Feb 21, 2007 00:51
I often wonder how I would have turned out had various parts of my life been different. If I had actually had a single bad influence, if I hadn’t faded away into silence in middle school, if I’d learned the joys of pure and uncontained arrogance at an earlier age…. I think, had I had that time and inclination, I could have become a truly horrible person. I would still value intelligence in people above all else, I would still have many of the same interests, and I would still fight to the death to defend my friends and loved ones, but aside from that, I could quite easily see what little social conscience I have disappearing.
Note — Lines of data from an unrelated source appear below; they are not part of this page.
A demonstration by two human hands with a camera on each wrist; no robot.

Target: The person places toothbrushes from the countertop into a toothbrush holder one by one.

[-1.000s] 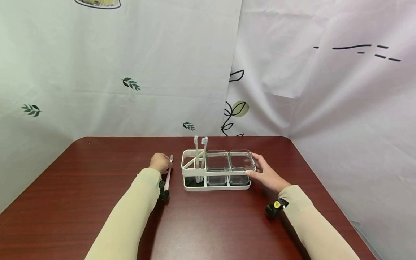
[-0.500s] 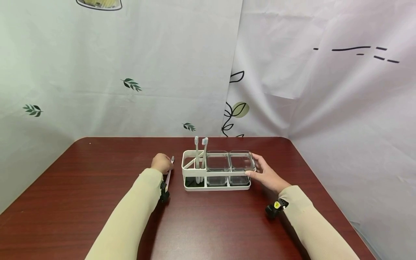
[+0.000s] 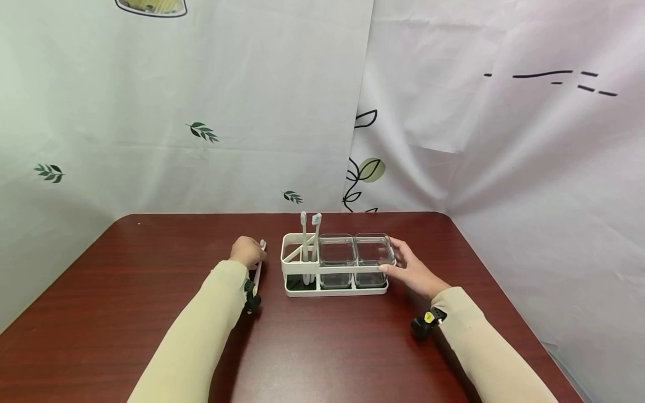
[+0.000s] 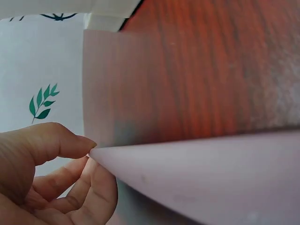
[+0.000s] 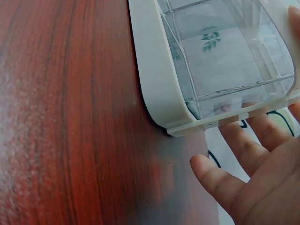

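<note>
My left hand (image 3: 247, 252) pinches a pale pink toothbrush (image 3: 258, 273) between thumb and fingers, to the left of a white holder (image 3: 300, 267). Seen from the left wrist, the toothbrush's handle (image 4: 201, 171) runs close past the camera, thumb and fingertips meeting at its far end. Two white toothbrushes, one (image 3: 304, 238) beside the other (image 3: 316, 240), stand upright in the holder's left section. Two clear cups, a middle one (image 3: 336, 251) and a right one (image 3: 374, 249), fill the rest. My right hand (image 3: 415, 273) grips the holder's right end, thumb in front, fingers behind and along the side.
The holder stands on a dark red wooden table (image 3: 322, 347). Behind the table's far edge hangs a white cloth (image 3: 252, 101) printed with leaves, and it continues along the right side. Black cameras are strapped to both wrists.
My left hand and its toothbrush have shifted slightly left, away from the holder, over the last half second. My right hand and the holder keep their place.
</note>
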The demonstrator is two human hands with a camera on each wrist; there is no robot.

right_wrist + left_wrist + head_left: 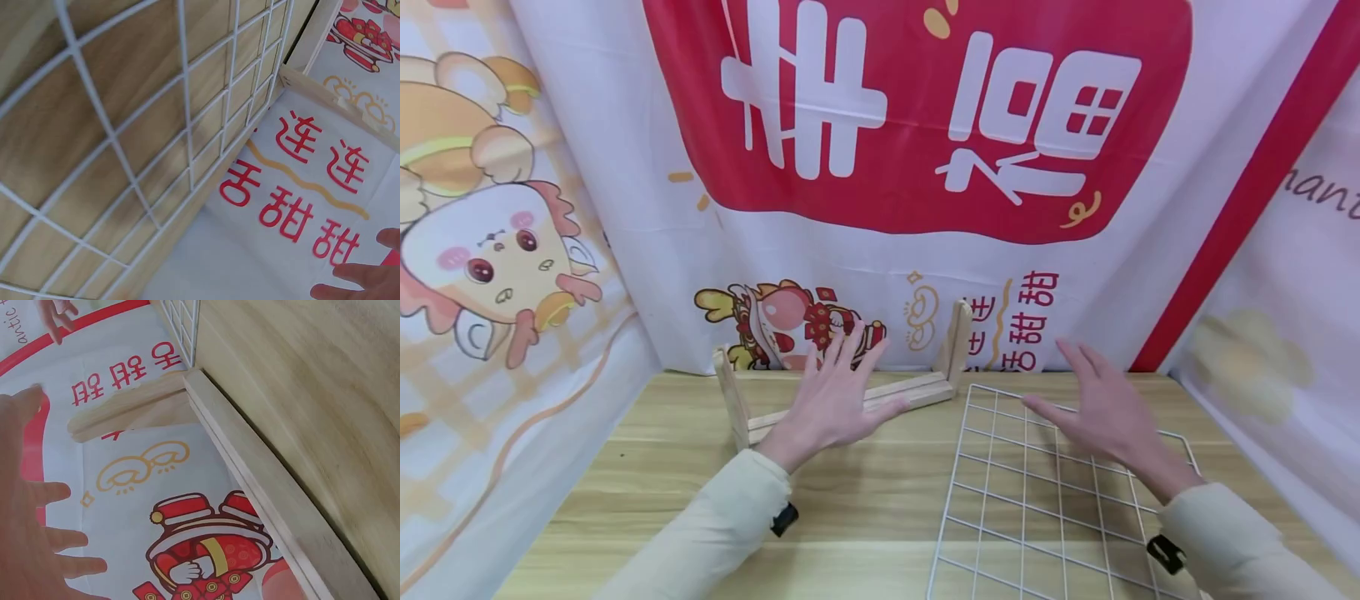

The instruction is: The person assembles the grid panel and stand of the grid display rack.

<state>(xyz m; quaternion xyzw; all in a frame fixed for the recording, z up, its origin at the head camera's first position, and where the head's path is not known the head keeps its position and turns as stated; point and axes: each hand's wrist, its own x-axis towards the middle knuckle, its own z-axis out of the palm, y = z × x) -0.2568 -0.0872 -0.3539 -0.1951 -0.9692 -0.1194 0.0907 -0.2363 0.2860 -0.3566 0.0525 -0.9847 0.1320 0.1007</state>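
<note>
Both hands are empty in the head view. My left hand [838, 396] hovers over a wooden stand [917, 392] with its fingers spread. The stand has a long double rail and an upright post at each end. In the left wrist view the rail [250, 481] and one post [134, 409] show, apart from the left fingers [84, 565]. My right hand [1105, 408] is held above a white wire grid panel [992, 483], fingers extended and thumb out to the side. The panel lies on the table at the right. Its near end is cut off by the frame.
A wood-grain table [647, 467] carries both things. Behind it hangs a white cloth with a red printed panel [917, 150]. Printed cloths stand at the left [490, 292] and right [1285, 333] sides. Each sleeve has a dark strap at the wrist.
</note>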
I probably would have taken up a martial art far sooner, though likely one with less philosophy behind it, I would certainly own a knife by now, I would be far more power hungry, and I probably would have committed at least one blatantly criminal act, even if it was something small and easily hidden. Not that I would be a thug or anything so uninteresting. I simply wouldn’t care. I’m almost sad I shall never meet or be that person. She would have been interesting. Far closer to a few of my heroes than my present incarnation, at any rate. Still, I can feel whispers of what might have been when I’m alone and in any situation with a modicum of power, even driving. Whether you drive like an asshole or you drive like a saint, you affect the people around you. You judge them, you act upon that judgment, you can mess with them, be kind to them, fly past them…. And there’s never, if you’re good, any consequence to these tiny, day-to-day power trips. They’re free, and the anger, power, and smugness they create can be addictive.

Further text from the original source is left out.